* [YOUR OBJECTIVE]
Would you please output the lines from the one holding "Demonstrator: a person" to the end of the entries, exactly and with no others?

* [EXERCISE DATA]
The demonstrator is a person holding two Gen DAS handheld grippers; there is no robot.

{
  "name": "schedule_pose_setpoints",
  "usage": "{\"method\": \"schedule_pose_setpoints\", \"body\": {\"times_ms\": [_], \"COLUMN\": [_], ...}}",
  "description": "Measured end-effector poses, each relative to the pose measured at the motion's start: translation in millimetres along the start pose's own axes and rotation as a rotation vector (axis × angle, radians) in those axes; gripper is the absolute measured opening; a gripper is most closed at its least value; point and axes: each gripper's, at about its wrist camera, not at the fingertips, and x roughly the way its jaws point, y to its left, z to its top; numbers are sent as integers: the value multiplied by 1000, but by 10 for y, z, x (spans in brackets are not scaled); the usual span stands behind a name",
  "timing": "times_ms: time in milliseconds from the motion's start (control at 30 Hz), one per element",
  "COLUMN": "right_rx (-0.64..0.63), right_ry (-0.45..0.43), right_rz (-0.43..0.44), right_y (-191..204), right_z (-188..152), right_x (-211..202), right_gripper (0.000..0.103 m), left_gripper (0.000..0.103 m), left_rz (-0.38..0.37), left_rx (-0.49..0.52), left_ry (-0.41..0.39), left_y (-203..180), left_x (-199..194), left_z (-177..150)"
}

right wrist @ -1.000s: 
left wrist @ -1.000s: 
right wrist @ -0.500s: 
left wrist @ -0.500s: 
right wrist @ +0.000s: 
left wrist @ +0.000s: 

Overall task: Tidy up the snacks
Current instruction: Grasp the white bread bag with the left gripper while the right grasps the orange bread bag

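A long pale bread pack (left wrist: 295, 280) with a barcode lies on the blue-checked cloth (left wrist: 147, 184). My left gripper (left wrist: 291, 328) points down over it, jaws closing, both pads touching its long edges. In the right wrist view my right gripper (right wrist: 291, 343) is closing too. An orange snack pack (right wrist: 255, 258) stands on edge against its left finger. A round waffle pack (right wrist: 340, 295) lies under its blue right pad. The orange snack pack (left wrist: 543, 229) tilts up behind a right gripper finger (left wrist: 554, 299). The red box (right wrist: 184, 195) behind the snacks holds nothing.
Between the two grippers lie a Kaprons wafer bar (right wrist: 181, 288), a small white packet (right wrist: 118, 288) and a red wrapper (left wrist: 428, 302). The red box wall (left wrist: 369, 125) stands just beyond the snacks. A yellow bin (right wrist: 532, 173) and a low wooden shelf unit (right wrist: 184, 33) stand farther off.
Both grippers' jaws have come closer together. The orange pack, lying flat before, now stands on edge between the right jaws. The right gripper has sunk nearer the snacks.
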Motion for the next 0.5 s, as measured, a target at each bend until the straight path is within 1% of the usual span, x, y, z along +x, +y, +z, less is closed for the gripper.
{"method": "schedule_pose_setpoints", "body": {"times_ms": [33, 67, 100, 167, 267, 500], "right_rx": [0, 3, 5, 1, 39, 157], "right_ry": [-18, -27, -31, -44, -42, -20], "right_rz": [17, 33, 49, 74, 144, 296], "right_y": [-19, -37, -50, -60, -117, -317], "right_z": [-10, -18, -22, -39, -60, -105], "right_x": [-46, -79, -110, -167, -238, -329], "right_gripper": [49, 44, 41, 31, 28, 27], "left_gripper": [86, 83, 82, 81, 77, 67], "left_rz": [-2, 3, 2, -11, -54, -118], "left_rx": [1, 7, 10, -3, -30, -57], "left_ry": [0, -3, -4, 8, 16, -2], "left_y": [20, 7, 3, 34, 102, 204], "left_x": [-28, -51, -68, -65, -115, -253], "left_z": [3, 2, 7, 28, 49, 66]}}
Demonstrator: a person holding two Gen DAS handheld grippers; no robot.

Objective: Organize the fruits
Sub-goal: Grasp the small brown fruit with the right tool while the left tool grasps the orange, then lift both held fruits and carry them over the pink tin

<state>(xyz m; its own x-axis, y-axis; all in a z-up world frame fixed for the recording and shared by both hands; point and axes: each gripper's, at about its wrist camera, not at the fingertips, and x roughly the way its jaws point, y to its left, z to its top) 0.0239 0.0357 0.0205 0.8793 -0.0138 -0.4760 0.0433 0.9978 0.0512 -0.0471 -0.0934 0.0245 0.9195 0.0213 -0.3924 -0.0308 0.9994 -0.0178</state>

* [RESPONSE]
Demonstrator: a person holding two Gen DAS handheld grippers; no robot.

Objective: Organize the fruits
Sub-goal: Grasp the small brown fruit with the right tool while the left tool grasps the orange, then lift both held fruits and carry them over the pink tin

<state>(xyz m; its own x-axis, y-axis; all in a z-up world frame fixed for the recording and shared by both hands; point and axes: each gripper's, at about its wrist camera, not at the fingertips, and x roughly the way its jaws point, y to its left, z to its top) 0.0239 0.0357 0.0205 0.8793 -0.0138 -0.4760 0.0433 0.9978 0.0512 -0.0471 -0.0934 0.0245 0.9195 0.0213 -0.3924 -0.0308 0.9994 -0.0178</state>

With that, the output is complete.